Problem to work on:
Render every line of the data exactly as written, and leave out the pictures.

Dataset extract:
___
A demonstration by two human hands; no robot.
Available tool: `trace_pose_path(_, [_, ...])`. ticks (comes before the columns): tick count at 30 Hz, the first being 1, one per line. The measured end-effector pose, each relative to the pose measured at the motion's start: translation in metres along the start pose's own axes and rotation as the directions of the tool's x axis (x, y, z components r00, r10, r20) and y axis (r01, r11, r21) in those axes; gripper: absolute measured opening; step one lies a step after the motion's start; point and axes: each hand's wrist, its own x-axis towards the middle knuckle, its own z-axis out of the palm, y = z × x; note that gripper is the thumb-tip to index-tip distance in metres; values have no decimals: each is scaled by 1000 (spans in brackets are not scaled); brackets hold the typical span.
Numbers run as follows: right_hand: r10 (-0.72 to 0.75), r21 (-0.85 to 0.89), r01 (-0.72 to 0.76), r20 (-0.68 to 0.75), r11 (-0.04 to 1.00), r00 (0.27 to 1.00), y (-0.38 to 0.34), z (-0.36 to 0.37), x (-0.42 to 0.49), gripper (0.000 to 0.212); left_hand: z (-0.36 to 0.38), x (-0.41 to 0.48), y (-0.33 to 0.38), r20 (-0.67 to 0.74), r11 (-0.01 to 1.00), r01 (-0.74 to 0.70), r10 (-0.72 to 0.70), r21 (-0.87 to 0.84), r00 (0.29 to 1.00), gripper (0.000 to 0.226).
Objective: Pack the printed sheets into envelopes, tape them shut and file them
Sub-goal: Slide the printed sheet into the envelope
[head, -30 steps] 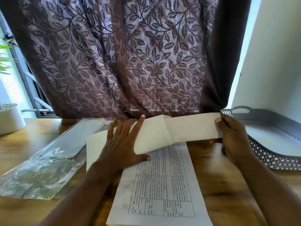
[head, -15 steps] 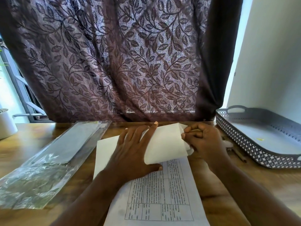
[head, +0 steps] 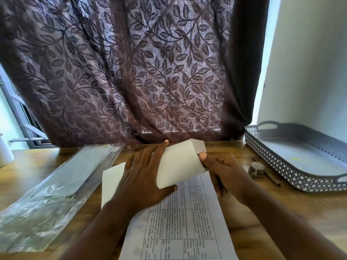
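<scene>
A printed sheet (head: 180,222) with a table of text lies on the wooden table (head: 300,212) in front of me. On its far end rests a folded white sheet (head: 180,164), creased into a narrow wedge. My left hand (head: 144,181) lies flat across that folded sheet, fingers spread, pressing it down. My right hand (head: 219,169) grips the folded sheet's right edge, thumb on top near the far corner. A clear plastic sleeve (head: 56,181) holding envelopes lies at the left.
A grey perforated tray (head: 293,152) with handles stands at the right. A small tape roll (head: 257,167) and a thin brown stick (head: 272,179) lie between it and my right hand. A leaf-patterned curtain (head: 131,72) hangs behind the table. A white pot (head: 4,152) stands far left.
My right hand has folded the long right end of the white sheet over toward the left hand, making it shorter. The left hand has stayed pressed on the sheet.
</scene>
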Motion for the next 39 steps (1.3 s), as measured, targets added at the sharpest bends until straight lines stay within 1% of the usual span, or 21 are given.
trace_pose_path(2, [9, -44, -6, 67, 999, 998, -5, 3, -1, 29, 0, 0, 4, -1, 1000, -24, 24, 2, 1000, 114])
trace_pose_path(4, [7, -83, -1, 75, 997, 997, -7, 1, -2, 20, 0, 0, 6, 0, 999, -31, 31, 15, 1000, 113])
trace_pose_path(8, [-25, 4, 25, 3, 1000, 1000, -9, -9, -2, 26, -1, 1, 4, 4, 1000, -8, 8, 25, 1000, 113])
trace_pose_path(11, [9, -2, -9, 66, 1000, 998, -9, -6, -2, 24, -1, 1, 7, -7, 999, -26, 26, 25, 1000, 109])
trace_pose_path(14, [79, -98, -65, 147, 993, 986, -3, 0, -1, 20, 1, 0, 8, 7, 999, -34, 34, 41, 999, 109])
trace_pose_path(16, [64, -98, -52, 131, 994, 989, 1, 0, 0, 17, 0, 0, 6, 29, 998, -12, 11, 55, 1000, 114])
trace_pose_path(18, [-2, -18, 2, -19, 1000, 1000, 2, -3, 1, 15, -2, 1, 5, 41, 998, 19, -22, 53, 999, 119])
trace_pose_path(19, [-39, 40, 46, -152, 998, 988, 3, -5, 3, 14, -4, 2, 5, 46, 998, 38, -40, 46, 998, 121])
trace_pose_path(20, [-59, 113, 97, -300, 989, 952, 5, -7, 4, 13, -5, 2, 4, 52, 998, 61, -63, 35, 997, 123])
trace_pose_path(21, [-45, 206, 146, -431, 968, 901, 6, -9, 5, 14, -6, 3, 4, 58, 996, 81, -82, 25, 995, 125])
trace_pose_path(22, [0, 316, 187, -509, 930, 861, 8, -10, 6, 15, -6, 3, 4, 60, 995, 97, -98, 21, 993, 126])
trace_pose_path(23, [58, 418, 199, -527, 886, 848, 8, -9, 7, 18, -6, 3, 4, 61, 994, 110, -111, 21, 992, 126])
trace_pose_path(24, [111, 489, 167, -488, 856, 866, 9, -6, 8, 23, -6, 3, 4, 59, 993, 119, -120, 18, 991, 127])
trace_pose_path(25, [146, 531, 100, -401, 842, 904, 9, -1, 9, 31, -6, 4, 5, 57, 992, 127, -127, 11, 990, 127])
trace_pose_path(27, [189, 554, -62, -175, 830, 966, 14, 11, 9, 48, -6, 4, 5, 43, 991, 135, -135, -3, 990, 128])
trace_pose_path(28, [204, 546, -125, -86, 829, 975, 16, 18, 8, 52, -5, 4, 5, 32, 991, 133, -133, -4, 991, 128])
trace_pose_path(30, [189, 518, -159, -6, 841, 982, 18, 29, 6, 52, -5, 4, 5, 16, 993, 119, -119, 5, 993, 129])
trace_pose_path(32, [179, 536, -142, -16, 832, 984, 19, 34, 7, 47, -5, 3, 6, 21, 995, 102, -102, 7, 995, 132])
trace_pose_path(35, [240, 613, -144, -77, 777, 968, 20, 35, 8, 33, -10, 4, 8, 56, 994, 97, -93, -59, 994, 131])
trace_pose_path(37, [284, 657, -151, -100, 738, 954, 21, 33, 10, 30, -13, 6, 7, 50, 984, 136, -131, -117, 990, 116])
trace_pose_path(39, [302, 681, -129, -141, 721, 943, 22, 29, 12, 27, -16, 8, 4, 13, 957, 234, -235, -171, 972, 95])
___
Written solution:
A demonstration by two human hands; no robot.
Available tool: `trace_pose_path(_, [_, ...])`. ticks (comes before the columns): tick count at 30 Hz, the first being 1, one per line. The measured end-effector pose, each relative to the pose measured at the motion's start: translation in metres along the start pose's own axes and rotation as the directions of the tool's x axis (x, y, z components r00, r10, r20) and y axis (r01, r11, r21) in those axes; gripper: absolute measured opening; step one lies a step after the motion's start; point and axes: each hand's wrist, its own x-axis towards the middle knuckle, its own z-axis out of the palm, y = z × x; note that gripper is the thumb-tip to index-tip distance in metres; values have no decimals: each is scaled by 1000 (spans in brackets are not scaled); brackets hold the typical span.
Numbers run as follows: right_hand: r10 (-0.72 to 0.75), r21 (-0.85 to 0.89), r01 (-0.72 to 0.76), r20 (-0.68 to 0.75), r11 (-0.04 to 1.00), r00 (0.27 to 1.00), y (-0.38 to 0.34), z (-0.36 to 0.37), x (-0.42 to 0.49), gripper (0.000 to 0.212); left_hand: z (-0.36 to 0.38), x (-0.41 to 0.48), y (-0.33 to 0.38), r20 (-0.67 to 0.74), r11 (-0.01 to 1.00), r01 (-0.74 to 0.70), r10 (-0.72 to 0.70), r21 (-0.87 to 0.84), r00 (0.29 to 1.00), gripper (0.000 to 0.226).
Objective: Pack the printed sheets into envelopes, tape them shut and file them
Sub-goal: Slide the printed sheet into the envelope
[head, -30 steps] 
[head, -15 steps] 
[head, +0 steps] 
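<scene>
A printed sheet (head: 180,222) with a table of text lies on the wooden table (head: 300,212) in front of me. On its far end rests a folded white sheet (head: 180,164), creased into a narrow wedge. My left hand (head: 144,181) lies flat across that folded sheet, fingers spread, pressing it down. My right hand (head: 219,169) grips the folded sheet's right edge, thumb on top near the far corner. A clear plastic sleeve (head: 56,181) holding envelopes lies at the left.
A grey perforated tray (head: 293,152) with handles stands at the right. A small tape roll (head: 257,167) and a thin brown stick (head: 272,179) lie between it and my right hand. A leaf-patterned curtain (head: 131,72) hangs behind the table. A white pot (head: 4,152) stands far left.
My right hand has folded the long right end of the white sheet over toward the left hand, making it shorter. The left hand has stayed pressed on the sheet.
</scene>
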Motion for the next 39 steps (1.3 s), as measured, targets added at the sharpest bends until straight lines stay within 1% of the usual span, or 21 are given.
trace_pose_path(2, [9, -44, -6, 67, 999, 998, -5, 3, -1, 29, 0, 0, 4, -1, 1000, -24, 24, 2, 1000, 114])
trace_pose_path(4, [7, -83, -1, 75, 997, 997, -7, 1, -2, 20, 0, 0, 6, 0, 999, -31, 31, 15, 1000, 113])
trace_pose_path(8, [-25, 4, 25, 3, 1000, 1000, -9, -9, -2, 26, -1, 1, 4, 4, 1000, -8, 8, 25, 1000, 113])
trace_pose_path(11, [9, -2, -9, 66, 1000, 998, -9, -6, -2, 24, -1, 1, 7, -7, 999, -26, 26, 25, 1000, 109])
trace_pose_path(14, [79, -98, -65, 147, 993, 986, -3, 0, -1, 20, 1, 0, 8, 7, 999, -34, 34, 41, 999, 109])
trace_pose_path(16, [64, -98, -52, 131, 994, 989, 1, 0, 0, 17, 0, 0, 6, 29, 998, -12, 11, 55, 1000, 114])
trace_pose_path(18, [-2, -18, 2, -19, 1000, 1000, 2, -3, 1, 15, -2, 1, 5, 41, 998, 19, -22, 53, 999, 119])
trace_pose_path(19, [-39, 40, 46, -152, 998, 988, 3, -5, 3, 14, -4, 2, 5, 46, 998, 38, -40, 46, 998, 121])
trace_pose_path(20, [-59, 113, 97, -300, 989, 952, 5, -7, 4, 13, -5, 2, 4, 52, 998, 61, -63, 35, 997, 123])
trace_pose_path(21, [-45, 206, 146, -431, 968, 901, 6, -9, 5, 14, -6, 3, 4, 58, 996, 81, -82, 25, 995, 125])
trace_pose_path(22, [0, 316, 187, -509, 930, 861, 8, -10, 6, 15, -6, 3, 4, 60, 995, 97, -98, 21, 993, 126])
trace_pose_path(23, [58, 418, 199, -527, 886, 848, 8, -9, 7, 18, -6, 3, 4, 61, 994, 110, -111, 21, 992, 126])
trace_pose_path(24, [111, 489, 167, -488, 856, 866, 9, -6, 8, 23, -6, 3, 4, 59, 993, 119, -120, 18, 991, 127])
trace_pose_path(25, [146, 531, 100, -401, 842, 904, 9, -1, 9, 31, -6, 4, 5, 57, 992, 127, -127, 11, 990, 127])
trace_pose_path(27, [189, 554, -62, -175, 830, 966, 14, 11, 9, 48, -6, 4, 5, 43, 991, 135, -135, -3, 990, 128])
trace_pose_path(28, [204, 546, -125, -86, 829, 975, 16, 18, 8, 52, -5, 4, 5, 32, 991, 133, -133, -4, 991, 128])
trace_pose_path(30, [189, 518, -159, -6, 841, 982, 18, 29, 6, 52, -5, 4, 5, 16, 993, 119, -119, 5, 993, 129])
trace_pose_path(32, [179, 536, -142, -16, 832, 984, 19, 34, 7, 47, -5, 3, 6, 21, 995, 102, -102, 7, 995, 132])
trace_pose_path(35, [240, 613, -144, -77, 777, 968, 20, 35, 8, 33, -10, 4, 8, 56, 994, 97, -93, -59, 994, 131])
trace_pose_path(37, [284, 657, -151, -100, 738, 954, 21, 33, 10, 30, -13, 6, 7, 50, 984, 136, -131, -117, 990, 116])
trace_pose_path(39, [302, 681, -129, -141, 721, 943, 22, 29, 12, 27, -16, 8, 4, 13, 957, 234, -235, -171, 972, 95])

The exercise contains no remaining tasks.